Estas campañas se producen en un contexto de gran movilización desde el año 2011 y de clara oposición a la clase política que representaban los dos grandes partidos españoles. La presión sobre los grupos sociales más activos y reivindicativos era notoria y la policía, como principal instrumento represor, desarrollaba las órdenes políticas de manera expeditiva. No fueron pocas las detenciones por participar en manifestaciones o parando desahucios. Así como la presencia policial en asambleas populares y las multas. Aún así la policía no se sentía segura porque muchas de sus operaciones fueron grabadas y difundidas por redes sociales. Se difundió la violencia y la arbitrariedad con la que actuaban. La clase política también se sentía insegura porque la desafección ciudadana era cada vez mayor y el blindaje de la torre de cristal en la que se ocultaban empezaba a resquebrajarse. Tomar decisiones en los despachos dejó de ser algo cómodo. De esta manera se vieron rodeados en la calle por personas que les señalaban como responsables de las decisiones que les precarizaban, arruinaban o empobrecían. La inseguridad que sentían se concretó en la Ley Orgánica de protección de la seguridad ciudadana de 2015.

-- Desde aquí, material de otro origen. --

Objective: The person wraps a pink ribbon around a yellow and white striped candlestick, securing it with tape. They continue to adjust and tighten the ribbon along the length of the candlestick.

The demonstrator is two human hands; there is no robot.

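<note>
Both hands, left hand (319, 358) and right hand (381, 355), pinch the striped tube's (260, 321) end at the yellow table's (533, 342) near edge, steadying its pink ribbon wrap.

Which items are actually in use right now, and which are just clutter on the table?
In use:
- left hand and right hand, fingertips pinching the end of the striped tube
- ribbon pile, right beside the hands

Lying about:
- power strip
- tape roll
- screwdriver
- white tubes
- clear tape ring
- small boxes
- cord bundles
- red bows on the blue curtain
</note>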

La ley mordaza sigue en funcionamiento. Es un claro instrumento de restricción de libertades como la de reunión y de expresión y aún así una amplia mayoría de la sociedad española miró hacia otro lado. Especialmente la más conservadora y complaciente con la mano dura. Seguramente muchos compraron el argumento del exministro de interior, Jorge Fernández Díaz, de que la ley solo debería preocupar a los violentos. Un exministro que utilizaba a la policía contra sus adversarios políticos. Uno de los cuales se encuentra en el actual gobierno de coalición que mantiene una ley que atenta contra derechos y libertades fundamentales de las personas. El silencio de esa parte de la sociedad, benévola con la represión, las mentiras y la restricción de libertades, contrasta con su actual reivindicación de la libertad. La libertad para salir a tomarse unas cañitas. El contexto de pandemia, que implica restricciones en el movimiento de las personas por una cuestión de salud pública, enerva a los que no dijeron esta boca es mía ante la ley mordaza. Encarcelar a unas personas injusta y arbitrariamente no es suficiente acicate para salir a la calle y clamar contra este abuso del estado. Pero cuidado, no les cerréis el bar ni impidáis acudir a sus segundas residencias.

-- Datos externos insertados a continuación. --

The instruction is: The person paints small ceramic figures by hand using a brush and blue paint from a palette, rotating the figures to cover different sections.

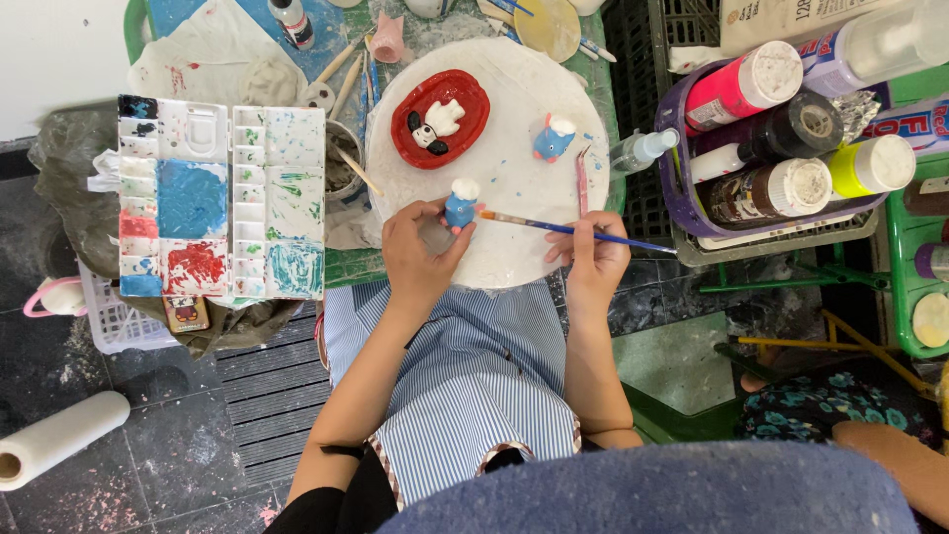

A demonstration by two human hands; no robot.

Son las mismas que ahora te dicen que hay que ser crítico y que no te puedes creer todo lo que te cuentan. Hablan de conspiraciones y gobiernos socialcomunistas, aplauden al perdedor Trump y copian estrategias y tácticas de la derecha venezolana que se ha trasladado a vivir al barrio Salamanca de Madrid. Se cubren la boca con la bandera rojigualda mientras hablan de libertad de expresión y piden prisión contra aquellas que defienden ideas y planteamientos políticos diferentes a los suyos. Las contradicciones les dan lo mismo porque no están aquí para convencer. Están para vencer sea como sea. Pueden gritar que es de noche aunque luzca un sol radiante y pensar sobre sí mismas que son personas equilibradas. Han perdido la vergüenza. Ahora defienden sus ideas a cara descubierta, acostumbradas a hacerlo bajo cuerda o detrás de las paredes de sus chalés. Han salido de sus cubículos y nos han recordado quiénes son sus antecesores que, al igual que ellos, fueron capaces de hacer cualquier cosa para conseguir imponer un ideario. Gritan libertad pero quieren decir aplastar, eliminar y reprimir. Sus acciones les delatan. Su silencio, cuando realmente se violan los derechos y libertades de las personas, nos habla a las claras de qué pasta están hechos.